The Roots of Progress

Descriptive vs. prescriptive optimism

I am not an “optimist”. Well, not exactly. Though I sing the praises of progress in these essays, and though I paint a bold vision for the future, I have hesitated to apply that term to myself. I have said that I am “fundamentally” optimistic, or a “paranoid optimist”; or I have reached for constructions like “short-term pessimist, long-term optimist”. But none of these are quite right.

In my discussion with Tamara Winter and Trevor McKendrick on optimism, the three of us converged on a formulation that I think resolves the paradox: descriptive vs. prescriptive optimism.

Descriptive optimism is the expectation that good things will happen, that an outcome will be positive, that the trend is in the right direction. It is a belief about the world.

Prescriptive optimism is the decision to work to make good outcomes happen. Whether lighthearted or desperate, cheerful or grim, it is a commitment to action and effort.

Descriptive optimism, for me, is highly contextual. It is situation-specific. I am mildly optimistic about our efforts against coronavirus. I am fairly pessimistic about US politics.

Prescriptive optimism is deeply philosophical. It is a belief about the nature of life, intelligence, and agency. It is a moral attitude, a way of living.

Descriptive optimism is determined by the external facts, but prescriptive optimism is an internal choice.

Descriptive optimism on its own can lead to complacency, Panglossianism, and other cavalier attitudes—progress as coasting. Prescriptive optimism calls for boldness, courage, and vigorous effort. When the two are combined, they call for expansive, ambitious plans. When prescriptive optimism is combined with descriptive pessimism, they together call for grit, determination, and fighting spirit.

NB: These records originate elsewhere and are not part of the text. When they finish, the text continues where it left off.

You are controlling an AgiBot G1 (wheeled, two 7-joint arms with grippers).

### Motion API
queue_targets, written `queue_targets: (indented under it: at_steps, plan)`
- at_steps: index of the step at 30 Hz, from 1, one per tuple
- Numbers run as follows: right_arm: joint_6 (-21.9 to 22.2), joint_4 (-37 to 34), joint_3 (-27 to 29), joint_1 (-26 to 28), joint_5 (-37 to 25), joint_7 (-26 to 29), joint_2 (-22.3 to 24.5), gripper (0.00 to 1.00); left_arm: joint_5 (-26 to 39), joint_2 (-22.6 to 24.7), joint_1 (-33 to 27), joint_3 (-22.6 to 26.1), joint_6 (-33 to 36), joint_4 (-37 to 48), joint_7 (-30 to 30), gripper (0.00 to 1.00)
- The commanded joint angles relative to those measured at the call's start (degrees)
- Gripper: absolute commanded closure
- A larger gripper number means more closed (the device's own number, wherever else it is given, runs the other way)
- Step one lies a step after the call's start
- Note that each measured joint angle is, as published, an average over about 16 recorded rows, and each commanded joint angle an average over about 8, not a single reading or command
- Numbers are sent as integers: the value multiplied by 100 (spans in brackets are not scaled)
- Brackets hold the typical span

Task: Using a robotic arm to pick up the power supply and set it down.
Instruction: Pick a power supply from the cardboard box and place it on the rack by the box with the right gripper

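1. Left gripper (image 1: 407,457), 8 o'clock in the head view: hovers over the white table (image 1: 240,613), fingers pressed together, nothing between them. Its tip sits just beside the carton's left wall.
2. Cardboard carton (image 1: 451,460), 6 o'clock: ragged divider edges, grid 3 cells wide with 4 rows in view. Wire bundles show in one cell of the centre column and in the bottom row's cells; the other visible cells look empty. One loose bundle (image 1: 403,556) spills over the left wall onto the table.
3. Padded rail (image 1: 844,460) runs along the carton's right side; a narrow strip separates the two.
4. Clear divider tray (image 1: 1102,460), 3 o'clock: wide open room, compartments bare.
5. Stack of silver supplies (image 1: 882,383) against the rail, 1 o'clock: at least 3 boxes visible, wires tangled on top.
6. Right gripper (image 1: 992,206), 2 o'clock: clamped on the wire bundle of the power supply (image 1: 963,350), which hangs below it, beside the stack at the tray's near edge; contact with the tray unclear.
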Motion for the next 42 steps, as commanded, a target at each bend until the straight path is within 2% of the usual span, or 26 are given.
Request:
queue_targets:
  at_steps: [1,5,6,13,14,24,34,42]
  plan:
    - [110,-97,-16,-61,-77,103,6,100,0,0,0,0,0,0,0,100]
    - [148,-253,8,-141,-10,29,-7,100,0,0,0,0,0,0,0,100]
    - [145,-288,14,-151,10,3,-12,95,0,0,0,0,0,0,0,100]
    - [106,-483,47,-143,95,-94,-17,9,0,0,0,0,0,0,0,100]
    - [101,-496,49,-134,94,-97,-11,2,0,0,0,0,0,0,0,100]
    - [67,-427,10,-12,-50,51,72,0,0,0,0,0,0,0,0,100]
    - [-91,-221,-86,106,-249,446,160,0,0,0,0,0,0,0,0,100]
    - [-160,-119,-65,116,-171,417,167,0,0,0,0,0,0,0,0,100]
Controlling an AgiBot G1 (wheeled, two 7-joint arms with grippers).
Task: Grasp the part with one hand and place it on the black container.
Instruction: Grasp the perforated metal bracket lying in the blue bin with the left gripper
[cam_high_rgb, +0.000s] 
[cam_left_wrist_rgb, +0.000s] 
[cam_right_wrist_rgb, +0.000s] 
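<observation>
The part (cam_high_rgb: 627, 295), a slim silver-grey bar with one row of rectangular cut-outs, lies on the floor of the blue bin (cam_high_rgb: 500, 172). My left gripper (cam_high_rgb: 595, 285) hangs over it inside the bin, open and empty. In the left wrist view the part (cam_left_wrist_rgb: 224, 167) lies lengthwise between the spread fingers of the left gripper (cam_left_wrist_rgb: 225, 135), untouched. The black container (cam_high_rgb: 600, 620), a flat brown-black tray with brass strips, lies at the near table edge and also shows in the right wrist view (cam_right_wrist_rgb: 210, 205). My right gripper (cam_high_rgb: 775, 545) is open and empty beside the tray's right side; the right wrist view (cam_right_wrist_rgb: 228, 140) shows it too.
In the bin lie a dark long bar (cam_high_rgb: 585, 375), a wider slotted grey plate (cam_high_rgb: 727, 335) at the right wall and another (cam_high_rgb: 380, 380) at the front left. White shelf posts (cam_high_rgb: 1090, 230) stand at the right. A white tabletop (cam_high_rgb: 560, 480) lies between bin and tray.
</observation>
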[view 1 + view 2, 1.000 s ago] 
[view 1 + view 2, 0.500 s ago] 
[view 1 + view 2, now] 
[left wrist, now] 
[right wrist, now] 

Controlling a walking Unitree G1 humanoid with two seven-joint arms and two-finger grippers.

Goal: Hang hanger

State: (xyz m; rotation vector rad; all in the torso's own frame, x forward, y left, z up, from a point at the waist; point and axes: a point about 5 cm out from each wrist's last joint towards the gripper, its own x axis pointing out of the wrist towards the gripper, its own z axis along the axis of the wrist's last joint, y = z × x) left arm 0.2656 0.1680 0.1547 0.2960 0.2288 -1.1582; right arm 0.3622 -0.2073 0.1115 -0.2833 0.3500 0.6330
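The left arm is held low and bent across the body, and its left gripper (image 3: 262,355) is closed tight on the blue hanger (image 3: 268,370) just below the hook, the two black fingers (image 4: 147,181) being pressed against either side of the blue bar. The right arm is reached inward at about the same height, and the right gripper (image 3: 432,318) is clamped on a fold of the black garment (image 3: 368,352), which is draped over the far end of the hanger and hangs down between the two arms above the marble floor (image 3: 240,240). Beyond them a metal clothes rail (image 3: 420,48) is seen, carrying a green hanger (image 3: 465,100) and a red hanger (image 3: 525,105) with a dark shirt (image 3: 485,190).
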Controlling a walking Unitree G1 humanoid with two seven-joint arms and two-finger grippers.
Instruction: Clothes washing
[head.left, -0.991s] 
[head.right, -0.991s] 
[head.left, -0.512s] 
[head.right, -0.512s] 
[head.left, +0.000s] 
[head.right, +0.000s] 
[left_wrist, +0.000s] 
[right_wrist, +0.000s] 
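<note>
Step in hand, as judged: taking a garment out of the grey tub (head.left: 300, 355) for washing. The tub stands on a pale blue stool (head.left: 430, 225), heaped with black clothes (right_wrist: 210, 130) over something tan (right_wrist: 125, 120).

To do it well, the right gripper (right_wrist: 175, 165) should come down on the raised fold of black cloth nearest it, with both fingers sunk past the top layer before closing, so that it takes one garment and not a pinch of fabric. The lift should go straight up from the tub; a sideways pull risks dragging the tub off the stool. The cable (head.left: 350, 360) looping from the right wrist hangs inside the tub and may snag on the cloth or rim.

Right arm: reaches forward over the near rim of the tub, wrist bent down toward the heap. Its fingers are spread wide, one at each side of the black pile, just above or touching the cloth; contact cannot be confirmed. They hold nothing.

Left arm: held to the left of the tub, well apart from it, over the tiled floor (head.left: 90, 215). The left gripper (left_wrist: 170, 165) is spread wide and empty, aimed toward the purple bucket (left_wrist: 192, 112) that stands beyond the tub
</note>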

The French writer and Nobel laureate Romain Rolland captured it in a passage later echoed by the Italian Marxist Antonio Gramsci, when he wrote of

this intimate alliance—which for me makes the true man—of pessimism of the intelligence, which penetrates every illusion, and optimism of the will. It is this natural bravery that is the flower of a good people, which “does not need to hope to undertake and to succeed to persevere,” but which lives in struggle over and above suffering, doubt, and the blasts of nothingness because his fiery life is the negation of death.

This has been distilled to a motto: “pessimism of the intellect, optimism of the will”. I am a pessimist or optimist of the intellect according to facts on the ground, but I am ever an optimist of the will.